— GOAL OF THE EXERCISE —
Once you find the line with "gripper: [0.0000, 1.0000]" in the listing below, set down exactly every line from it through the line with "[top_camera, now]", but no pictures.
■ ■ ■ ■ ■ ■ ■
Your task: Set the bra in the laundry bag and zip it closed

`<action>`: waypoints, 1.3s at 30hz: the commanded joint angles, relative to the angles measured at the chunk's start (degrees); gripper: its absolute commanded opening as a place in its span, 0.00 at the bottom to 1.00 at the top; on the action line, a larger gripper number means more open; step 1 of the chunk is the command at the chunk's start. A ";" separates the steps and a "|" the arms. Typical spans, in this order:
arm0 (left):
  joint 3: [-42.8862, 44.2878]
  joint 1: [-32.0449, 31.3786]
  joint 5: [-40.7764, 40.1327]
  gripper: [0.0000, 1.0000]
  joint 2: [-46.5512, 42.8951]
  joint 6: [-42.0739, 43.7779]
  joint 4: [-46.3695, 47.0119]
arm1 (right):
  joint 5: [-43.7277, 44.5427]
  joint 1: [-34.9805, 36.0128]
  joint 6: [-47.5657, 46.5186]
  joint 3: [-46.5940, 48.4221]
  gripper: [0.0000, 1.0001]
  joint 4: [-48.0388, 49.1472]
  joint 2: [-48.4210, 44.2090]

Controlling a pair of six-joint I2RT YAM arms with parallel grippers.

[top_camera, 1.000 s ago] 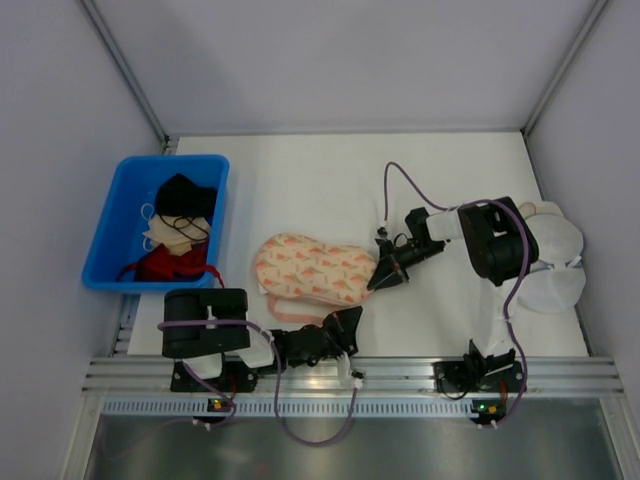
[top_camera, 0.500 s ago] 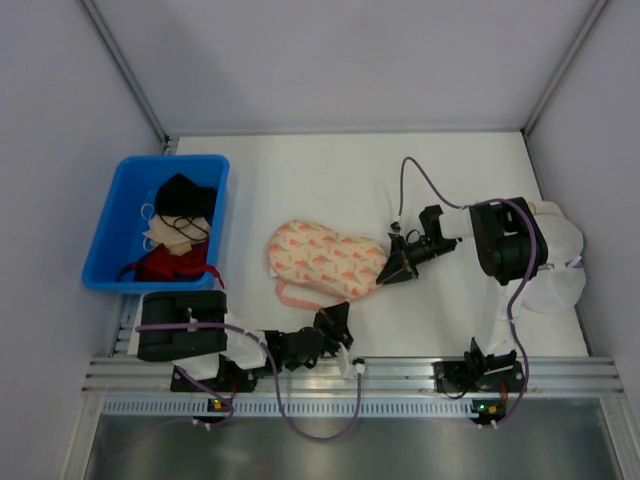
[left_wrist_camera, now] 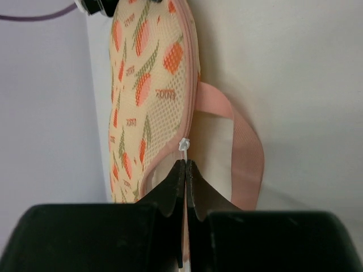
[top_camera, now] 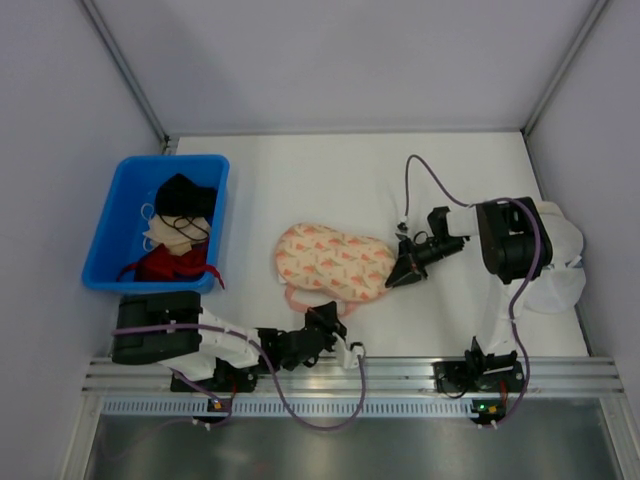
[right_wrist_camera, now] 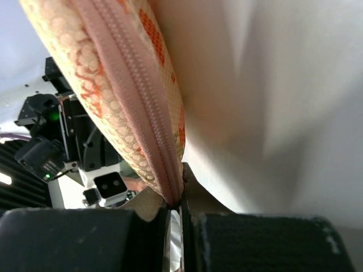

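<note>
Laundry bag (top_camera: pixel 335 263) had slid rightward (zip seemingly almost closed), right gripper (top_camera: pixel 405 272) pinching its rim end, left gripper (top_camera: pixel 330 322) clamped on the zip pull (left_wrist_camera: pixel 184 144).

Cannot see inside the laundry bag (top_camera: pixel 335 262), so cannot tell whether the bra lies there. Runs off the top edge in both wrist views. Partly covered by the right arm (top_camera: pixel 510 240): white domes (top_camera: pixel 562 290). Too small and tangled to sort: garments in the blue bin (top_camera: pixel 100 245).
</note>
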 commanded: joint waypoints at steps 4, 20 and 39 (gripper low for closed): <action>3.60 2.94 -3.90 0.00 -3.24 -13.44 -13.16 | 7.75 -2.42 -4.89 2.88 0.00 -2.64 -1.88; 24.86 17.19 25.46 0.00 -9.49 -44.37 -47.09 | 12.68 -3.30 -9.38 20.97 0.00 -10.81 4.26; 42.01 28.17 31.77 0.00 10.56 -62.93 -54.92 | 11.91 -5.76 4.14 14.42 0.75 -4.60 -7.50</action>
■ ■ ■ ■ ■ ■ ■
— RESULT BELOW —
  gripper: [0.0000, 1.0000]
  joint 2: [-46.5512, 42.8951]
  joint 6: [-42.0739, 43.7779]
  joint 4: [-46.3695, 47.0119]
arm1 (right):
  joint 5: [-43.7277, 44.5427]
  joint 1: [-34.9805, 36.0128]
  joint 6: [-47.5657, 46.5186]
  joint 3: [-46.5940, 48.4221]
  gripper: [0.0000, 1.0001]
  joint 4: [-48.0388, 49.1472]
  joint 2: [-48.4210, 44.2090]

Controlling a pair of six-joint I2RT YAM arms with parallel grippers.

[top_camera, 1.000 s ago] 
[top_camera, 0.500 s ago] 
[left_wrist_camera, now] 
[top_camera, now] 

No additional answer text is required.